Include worker stdout in log
- [x] Closes #2033
- [ ] Tests added / passed
- [x] Passes
black distributed/flake8 distributed
I was asking about how to make print output to worker logs in https://github.com/dask/dask/discussions/7202 and @jrbourbeau pointed me to #2033. I took @jakirkham's idea in this comment https://github.com/dask/distributed/issues/2033#issuecomment-395483636 and made it just do strout.
I imagine this behavior should be configurable, but it's not clear to me where that config should live. I originally thought it could be another level of logging called "STDOUT" or something that you'd use instead of "INFO". But that is kind of strange. I do think this is something that we'd want to configure globally.
FWIW, I'm dealing more with GDAL these days, which prints a lot of stuff to stdout / stderr rather than raising exceptions. So I'd be happy to see this if there aren't any downsides.
(But perhaps it should be a config option, in case there are downsides?)
(But perhaps it should be a config option, in case there are downsides?)
I agree that it should be a config option. Especailly since it's a big change in behavior, so it'd be nice to have it not be on by default to start.
With C/C++ libraries we might try wurlitzer, which does some file descriptor magic to enable redirection
https://github.com/minrk/wurlitzer
👍 to capturing stdout / stderr in logs!
What if I want to see the output of a particular python logger in my Dask worker logs? Like, say there is a package that does
import logging
logger = logging.getLogger("foo")
def do_stuff():
logger.info("Hello world")
In a standard script, I can do something like
logger = logging.getLogger("foo")
handler = logging.StreamHandler()
handler.setLevel(logging.INFO)
logger.addHandler(handler)
in order to see the logs.
Now imagine that the do_stuff function is called within a task on Dask worker... How can I make the log output show up in the worker logs? Would this PR support that?
xref https://github.com/pangeo-forge/pangeo-forge/issues/84
Sorry if this is off topic. Happy to move to a separate issue if needed.
It's been a while since I wanted to create an issue or comment on a open one on this subject, 👍 from me also!
Any progress on this? I would be willing to help if needed
@AndreaGiardini I wasn't sure what the best approach would be to make this configurable.

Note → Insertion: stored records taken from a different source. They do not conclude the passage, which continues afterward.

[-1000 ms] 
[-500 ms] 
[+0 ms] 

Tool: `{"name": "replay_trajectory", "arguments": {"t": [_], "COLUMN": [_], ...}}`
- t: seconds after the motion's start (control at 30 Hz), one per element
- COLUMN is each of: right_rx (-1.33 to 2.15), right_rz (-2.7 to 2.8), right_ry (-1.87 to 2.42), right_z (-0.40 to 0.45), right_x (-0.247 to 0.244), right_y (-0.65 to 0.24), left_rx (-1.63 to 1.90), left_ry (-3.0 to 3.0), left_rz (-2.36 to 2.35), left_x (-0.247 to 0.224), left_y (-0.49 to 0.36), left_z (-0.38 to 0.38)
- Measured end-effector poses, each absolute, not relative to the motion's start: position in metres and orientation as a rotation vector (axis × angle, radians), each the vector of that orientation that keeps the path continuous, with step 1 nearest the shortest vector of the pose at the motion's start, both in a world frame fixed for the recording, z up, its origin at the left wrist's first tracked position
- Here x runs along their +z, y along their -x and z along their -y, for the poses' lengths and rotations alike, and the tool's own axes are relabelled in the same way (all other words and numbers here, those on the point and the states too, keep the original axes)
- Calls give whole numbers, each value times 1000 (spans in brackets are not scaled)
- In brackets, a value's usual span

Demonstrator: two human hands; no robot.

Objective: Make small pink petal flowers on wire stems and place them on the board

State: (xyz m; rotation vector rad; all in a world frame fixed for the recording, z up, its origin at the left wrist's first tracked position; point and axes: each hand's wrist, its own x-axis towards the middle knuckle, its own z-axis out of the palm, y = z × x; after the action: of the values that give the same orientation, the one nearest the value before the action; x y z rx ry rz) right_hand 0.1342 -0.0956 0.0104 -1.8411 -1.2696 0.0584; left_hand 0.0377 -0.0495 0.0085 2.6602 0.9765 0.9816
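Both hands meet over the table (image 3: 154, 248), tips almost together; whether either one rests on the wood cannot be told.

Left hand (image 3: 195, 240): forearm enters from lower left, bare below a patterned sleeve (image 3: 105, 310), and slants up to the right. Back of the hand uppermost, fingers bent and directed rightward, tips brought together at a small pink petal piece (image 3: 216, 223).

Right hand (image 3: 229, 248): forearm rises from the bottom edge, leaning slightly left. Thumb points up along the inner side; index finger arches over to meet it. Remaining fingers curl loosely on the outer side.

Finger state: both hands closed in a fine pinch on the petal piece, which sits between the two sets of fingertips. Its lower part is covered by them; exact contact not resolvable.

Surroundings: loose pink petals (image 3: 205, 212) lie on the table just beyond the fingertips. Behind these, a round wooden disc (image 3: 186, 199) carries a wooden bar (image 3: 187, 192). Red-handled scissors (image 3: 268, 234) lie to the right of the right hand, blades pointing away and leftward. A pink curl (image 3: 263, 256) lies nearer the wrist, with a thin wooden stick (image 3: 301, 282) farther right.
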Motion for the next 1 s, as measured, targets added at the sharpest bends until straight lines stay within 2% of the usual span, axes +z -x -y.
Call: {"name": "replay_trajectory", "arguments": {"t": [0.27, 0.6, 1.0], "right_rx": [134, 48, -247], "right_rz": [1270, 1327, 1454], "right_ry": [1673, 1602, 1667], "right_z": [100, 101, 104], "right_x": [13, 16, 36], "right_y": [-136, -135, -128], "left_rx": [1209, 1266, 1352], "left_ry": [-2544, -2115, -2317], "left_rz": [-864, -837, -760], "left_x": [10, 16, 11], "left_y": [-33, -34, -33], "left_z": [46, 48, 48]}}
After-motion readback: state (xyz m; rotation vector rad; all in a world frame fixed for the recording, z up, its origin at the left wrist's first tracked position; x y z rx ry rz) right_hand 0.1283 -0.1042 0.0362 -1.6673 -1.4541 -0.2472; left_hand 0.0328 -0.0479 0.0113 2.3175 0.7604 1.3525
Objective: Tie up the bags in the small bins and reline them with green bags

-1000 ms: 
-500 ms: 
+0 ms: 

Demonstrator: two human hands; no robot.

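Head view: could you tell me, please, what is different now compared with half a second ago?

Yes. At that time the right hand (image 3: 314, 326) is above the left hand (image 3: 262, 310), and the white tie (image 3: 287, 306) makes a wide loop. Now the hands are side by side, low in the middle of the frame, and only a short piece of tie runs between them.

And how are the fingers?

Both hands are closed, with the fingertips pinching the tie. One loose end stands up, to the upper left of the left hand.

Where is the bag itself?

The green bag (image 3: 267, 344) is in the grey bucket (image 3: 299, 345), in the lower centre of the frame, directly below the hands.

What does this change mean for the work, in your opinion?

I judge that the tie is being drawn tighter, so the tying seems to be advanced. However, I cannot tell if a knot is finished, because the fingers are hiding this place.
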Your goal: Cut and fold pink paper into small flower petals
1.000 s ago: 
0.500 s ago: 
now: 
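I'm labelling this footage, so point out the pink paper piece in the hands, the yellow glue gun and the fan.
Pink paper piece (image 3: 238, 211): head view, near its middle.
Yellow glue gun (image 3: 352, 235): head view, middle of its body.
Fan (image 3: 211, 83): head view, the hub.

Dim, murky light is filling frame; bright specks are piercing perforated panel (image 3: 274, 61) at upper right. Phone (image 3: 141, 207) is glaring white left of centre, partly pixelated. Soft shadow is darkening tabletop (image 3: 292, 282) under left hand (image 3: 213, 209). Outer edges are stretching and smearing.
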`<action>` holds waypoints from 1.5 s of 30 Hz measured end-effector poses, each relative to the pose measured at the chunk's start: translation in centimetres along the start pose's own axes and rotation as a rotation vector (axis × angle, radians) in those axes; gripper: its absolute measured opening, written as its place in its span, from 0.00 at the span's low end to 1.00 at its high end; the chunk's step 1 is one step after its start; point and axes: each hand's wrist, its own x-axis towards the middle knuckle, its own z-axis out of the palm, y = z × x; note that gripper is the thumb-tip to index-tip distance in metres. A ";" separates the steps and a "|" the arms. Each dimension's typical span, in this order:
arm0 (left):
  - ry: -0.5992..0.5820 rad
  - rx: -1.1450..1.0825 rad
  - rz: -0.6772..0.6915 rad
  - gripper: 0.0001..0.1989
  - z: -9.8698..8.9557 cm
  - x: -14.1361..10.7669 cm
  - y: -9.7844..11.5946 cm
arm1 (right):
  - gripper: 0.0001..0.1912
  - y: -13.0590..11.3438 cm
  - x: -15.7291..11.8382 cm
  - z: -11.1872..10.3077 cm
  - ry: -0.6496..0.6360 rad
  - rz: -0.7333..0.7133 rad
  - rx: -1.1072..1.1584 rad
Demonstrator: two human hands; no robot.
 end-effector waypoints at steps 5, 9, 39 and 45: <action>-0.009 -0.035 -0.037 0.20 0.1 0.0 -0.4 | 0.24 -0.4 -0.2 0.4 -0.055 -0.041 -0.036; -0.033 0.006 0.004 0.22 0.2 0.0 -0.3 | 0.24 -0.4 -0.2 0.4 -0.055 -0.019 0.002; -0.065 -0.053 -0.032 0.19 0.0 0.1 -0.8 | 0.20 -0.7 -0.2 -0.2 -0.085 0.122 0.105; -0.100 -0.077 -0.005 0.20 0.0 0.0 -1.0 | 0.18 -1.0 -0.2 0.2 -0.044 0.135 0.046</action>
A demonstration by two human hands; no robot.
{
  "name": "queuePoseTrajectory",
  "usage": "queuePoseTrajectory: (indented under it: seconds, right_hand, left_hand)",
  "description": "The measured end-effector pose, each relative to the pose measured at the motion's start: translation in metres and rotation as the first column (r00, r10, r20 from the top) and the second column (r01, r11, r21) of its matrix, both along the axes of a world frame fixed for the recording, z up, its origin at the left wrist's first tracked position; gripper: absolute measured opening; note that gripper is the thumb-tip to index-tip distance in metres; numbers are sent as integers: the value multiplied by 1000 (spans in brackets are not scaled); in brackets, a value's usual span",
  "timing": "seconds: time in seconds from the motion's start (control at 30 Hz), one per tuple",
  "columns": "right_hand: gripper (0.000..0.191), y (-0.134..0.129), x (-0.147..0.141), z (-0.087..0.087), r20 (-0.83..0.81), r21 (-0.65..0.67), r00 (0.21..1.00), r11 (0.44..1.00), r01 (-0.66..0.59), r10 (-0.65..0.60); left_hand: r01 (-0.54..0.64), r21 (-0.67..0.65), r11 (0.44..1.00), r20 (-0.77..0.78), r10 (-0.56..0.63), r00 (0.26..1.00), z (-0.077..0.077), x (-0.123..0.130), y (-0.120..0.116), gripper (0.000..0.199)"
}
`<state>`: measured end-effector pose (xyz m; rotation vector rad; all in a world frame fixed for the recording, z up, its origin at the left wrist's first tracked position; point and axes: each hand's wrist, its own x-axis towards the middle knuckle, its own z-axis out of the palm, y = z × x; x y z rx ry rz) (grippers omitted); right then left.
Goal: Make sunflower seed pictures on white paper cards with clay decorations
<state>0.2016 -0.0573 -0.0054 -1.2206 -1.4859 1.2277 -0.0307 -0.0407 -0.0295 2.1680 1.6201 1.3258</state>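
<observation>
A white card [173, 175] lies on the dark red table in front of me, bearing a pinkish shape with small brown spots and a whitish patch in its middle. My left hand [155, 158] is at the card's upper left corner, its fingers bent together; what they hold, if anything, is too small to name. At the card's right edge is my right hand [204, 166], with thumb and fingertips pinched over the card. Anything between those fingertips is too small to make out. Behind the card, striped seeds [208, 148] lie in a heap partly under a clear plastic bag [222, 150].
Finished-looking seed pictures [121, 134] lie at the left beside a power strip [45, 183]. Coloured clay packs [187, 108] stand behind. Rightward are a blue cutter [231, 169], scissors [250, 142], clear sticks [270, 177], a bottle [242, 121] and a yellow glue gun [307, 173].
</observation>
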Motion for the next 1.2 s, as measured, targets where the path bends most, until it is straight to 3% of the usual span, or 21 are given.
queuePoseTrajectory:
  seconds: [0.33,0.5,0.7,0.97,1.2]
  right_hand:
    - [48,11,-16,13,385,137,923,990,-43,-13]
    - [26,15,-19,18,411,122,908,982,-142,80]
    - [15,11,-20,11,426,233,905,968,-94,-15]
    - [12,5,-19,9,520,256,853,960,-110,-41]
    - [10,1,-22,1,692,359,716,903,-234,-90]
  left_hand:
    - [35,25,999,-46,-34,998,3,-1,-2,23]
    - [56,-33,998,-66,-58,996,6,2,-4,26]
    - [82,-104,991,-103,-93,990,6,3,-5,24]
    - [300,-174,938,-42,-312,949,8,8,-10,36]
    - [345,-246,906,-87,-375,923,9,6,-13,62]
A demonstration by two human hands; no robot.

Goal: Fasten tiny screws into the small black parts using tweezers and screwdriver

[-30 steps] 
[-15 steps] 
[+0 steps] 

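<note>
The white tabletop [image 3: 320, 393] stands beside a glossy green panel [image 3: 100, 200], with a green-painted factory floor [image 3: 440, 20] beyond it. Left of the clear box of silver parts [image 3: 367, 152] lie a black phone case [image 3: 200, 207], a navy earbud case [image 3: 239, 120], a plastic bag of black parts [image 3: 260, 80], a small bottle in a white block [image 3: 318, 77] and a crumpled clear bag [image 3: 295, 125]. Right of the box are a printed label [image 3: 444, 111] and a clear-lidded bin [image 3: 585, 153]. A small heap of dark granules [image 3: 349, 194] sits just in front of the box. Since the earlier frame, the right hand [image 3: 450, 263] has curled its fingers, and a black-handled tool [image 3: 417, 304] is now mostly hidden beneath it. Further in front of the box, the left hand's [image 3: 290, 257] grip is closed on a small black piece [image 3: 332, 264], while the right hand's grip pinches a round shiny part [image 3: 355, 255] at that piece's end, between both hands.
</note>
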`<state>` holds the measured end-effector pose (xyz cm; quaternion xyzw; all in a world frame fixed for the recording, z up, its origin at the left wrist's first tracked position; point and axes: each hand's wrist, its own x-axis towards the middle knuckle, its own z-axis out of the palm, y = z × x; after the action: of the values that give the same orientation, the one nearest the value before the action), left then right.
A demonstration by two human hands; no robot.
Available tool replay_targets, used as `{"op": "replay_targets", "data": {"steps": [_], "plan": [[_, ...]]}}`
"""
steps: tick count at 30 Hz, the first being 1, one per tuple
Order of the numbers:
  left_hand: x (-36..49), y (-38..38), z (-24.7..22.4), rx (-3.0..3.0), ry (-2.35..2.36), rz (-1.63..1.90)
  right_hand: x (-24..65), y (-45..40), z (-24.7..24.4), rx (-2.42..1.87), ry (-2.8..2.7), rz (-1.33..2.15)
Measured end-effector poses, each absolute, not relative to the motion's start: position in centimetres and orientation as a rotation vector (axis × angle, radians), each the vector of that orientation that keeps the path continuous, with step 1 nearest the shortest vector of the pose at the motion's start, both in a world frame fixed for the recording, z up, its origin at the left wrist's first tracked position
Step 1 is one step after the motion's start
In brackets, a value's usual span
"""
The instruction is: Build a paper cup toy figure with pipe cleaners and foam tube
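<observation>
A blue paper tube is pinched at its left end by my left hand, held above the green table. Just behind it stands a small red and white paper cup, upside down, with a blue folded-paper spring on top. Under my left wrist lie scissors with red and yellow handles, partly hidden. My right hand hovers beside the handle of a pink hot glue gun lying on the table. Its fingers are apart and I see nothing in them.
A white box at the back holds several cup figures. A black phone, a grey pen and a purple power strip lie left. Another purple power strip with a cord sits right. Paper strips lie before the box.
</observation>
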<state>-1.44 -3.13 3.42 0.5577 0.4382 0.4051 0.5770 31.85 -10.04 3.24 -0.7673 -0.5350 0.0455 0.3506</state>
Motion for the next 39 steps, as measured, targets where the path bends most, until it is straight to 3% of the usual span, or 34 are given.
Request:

Do you have ideas about how this functionality should work?
I'm not a dask expert by any means but maybe we could consider something like:
- Adding a
include_stdoutflag in the[logging]section of the dask configuration include_stdoutis a boolean, defaults toFalse(to keep current behaviour)- if
include_stdout = Truewe can redirect stdout / stderr to a python logger (maybe we can have an separateinclude_stderr?)
What do you think?
Putting this in without allowing configuration is probably actually dangerous. If there are applications runnign which print a lot, this would suddenly cause a lot of logs which might otherwise not be handled properly (file log rotation not setup or log aggregation servers are overloaded, etc.). The question of how this configuration should then look like is also interesting since we might have different log handlers, log levels, etc. IIUC this is about user code prints being forwarded to the loggers, isn't it? What about offering a util function which defines a ctx manager to do so?
Yeah this PR is really meant as a starting point and is not mergeable until there is a config setting. I think a context manager sounds like a much better idea @fjetter. Another potential idea is to have a worker plugin or something similar that the user has to explicitly add.